Problem to solve:
Print every line of the records below exactly as it reads.

** Opening Data for processing block **

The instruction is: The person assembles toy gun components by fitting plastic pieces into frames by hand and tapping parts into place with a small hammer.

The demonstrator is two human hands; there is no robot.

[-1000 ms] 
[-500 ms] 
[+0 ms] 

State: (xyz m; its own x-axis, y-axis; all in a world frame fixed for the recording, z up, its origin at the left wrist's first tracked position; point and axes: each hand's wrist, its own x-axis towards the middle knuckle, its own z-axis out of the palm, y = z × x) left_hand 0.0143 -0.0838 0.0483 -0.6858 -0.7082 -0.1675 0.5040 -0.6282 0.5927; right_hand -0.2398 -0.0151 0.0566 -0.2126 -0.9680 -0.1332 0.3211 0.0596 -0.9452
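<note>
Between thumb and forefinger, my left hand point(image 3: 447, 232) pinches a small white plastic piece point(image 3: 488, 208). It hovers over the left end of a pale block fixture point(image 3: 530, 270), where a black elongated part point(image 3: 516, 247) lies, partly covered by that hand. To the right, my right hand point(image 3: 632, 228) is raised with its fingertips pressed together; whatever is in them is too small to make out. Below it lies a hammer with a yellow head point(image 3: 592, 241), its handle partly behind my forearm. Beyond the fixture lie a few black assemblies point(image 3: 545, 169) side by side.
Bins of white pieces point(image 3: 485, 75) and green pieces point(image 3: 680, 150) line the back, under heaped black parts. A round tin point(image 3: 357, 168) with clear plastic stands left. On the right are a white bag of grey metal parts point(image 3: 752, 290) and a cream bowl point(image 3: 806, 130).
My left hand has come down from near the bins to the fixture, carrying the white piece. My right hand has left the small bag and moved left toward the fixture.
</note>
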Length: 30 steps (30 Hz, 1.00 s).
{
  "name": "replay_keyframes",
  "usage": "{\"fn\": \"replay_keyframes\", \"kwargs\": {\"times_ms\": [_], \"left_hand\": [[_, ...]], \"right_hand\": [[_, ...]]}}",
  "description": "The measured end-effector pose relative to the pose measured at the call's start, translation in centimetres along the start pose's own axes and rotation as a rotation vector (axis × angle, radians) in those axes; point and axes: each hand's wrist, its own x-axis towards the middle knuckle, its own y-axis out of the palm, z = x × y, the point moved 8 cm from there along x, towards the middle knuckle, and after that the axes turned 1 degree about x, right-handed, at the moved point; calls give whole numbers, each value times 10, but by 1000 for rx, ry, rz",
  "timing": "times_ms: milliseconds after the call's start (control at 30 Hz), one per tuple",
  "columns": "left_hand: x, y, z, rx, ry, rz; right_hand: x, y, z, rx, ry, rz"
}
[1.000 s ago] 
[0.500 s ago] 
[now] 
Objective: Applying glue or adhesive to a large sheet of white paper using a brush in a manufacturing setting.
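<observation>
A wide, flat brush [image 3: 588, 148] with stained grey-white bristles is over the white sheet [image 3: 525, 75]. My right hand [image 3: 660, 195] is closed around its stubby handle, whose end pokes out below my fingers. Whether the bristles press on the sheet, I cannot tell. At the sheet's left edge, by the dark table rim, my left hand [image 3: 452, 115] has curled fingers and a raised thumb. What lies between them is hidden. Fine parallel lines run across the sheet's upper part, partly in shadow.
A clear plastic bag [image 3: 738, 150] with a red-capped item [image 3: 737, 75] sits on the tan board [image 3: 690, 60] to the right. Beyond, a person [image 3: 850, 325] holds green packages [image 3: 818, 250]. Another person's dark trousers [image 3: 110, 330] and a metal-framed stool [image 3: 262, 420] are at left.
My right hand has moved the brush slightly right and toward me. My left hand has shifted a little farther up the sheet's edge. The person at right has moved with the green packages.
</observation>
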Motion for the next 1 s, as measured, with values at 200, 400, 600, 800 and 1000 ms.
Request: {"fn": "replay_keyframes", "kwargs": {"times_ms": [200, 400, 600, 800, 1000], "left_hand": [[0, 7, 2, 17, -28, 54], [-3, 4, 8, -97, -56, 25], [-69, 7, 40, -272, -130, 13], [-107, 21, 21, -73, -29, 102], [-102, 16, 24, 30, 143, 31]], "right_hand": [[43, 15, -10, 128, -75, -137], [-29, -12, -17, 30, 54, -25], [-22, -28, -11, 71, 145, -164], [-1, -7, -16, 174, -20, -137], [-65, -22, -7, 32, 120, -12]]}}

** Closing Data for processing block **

Result:
The instruction is: The person assembles toy gun components by fitting plastic pieces into frames by hand and tapping parts into place with a small hammer.

The demonstrator is two human hands; there is no robot.

[-1000 ms] 
[-500 ms] 
[+0 ms] 

State: (xyz m; its own x-axis, y-axis; all in a world frame fixed for the recording, z up, its origin at the left wrist's first tracked position; point and axes: each hand's wrist, its own x-axis towards the middle knuckle, its own z-axis out of the palm, y = z × x) left_hand 0.0143 -0.0838 0.0483 -0.6858 -0.7082 -0.1675 0.5040 -0.6282 0.5927; right_hand -0.2398 -0.0151 0.0566 -0.2126 -0.9680 -0.1332 0.3211 0.0596 -0.9452
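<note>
Between thumb and forefinger, my left hand point(image 3: 447, 232) pinches a small white plastic piece point(image 3: 488, 208). It hovers over the left end of a pale block fixture point(image 3: 530, 270), where a black elongated part point(image 3: 516, 247) lies, partly covered by that hand. To the right, my right hand point(image 3: 632, 228) is raised with its fingertips pressed together; whatever is in them is too small to make out. Below it lies a hammer with a yellow head point(image 3: 592, 241), its handle partly behind my forearm. Beyond the fixture lie a few black assemblies point(image 3: 545, 169) side by side.
Bins of white pieces point(image 3: 485, 75) and green pieces point(image 3: 680, 150) line the back, under heaped black parts. A round tin point(image 3: 357, 168) with clear plastic stands left. On the right are a white bag of grey metal parts point(image 3: 752, 290) and a cream bowl point(image 3: 806, 130).
My left hand has come down from near the bins to the fixture, carrying the white piece. My right hand has left the small bag and moved left toward the fixture.
</note>
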Length: 30 steps (30 Hz, 1.00 s).
{
  "name": "replay_keyframes",
  "usage": "{\"fn\": \"replay_keyframes\", \"kwargs\": {\"times_ms\": [_], \"left_hand\": [[_, ...]], \"right_hand\": [[_, ...]]}}",
  "description": "The measured end-effector pose relative to the pose measured at the call's start, translation in centimetres along the start pose's own axes and rotation as a rotation vector (axis × angle, radians) in those axes; point and axes: each hand's wrist, its own x-axis towards the middle knuckle, its own y-axis out of the palm, z = x × y, the point moved 8 cm from there along x, towards the middle knuckle, and after that the axes turned 1 degree about x, right-handed, at the moved point; calls give whole numbers, each value times 10, but by 1000 for rx, ry, rz",
  "timing": "times_ms: milliseconds after the call's start (control at 30 Hz), one per tuple",
  "columns": "left_hand: x, y, z, rx, ry, rz; right_hand: x, y, z, rx, ry, rz"
}
[1.000 s ago] 
[0.500 s ago] 
[now] 
Objective: Applying glue or adhesive to a large sheet of white paper using a brush in a manufacturing setting.
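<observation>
A wide, flat brush [image 3: 588, 148] with stained grey-white bristles is over the white sheet [image 3: 525, 75]. My right hand [image 3: 660, 195] is closed around its stubby handle, whose end pokes out below my fingers. Whether the bristles press on the sheet, I cannot tell. At the sheet's left edge, by the dark table rim, my left hand [image 3: 452, 115] has curled fingers and a raised thumb. What lies between them is hidden. Fine parallel lines run across the sheet's upper part, partly in shadow.
A clear plastic bag [image 3: 738, 150] with a red-capped item [image 3: 737, 75] sits on the tan board [image 3: 690, 60] to the right. Beyond, a person [image 3: 850, 325] holds green packages [image 3: 818, 250]. Another person's dark trousers [image 3: 110, 330] and a metal-framed stool [image 3: 262, 420] are at left.
My right hand has moved the brush slightly right and toward me. My left hand has shifted a little farther up the sheet's edge. The person at right has moved with the green packages.
</observation>
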Motion for the next 1 s, as measured, with values at 200, 400, 600, 800 and 1000 ms.
Request: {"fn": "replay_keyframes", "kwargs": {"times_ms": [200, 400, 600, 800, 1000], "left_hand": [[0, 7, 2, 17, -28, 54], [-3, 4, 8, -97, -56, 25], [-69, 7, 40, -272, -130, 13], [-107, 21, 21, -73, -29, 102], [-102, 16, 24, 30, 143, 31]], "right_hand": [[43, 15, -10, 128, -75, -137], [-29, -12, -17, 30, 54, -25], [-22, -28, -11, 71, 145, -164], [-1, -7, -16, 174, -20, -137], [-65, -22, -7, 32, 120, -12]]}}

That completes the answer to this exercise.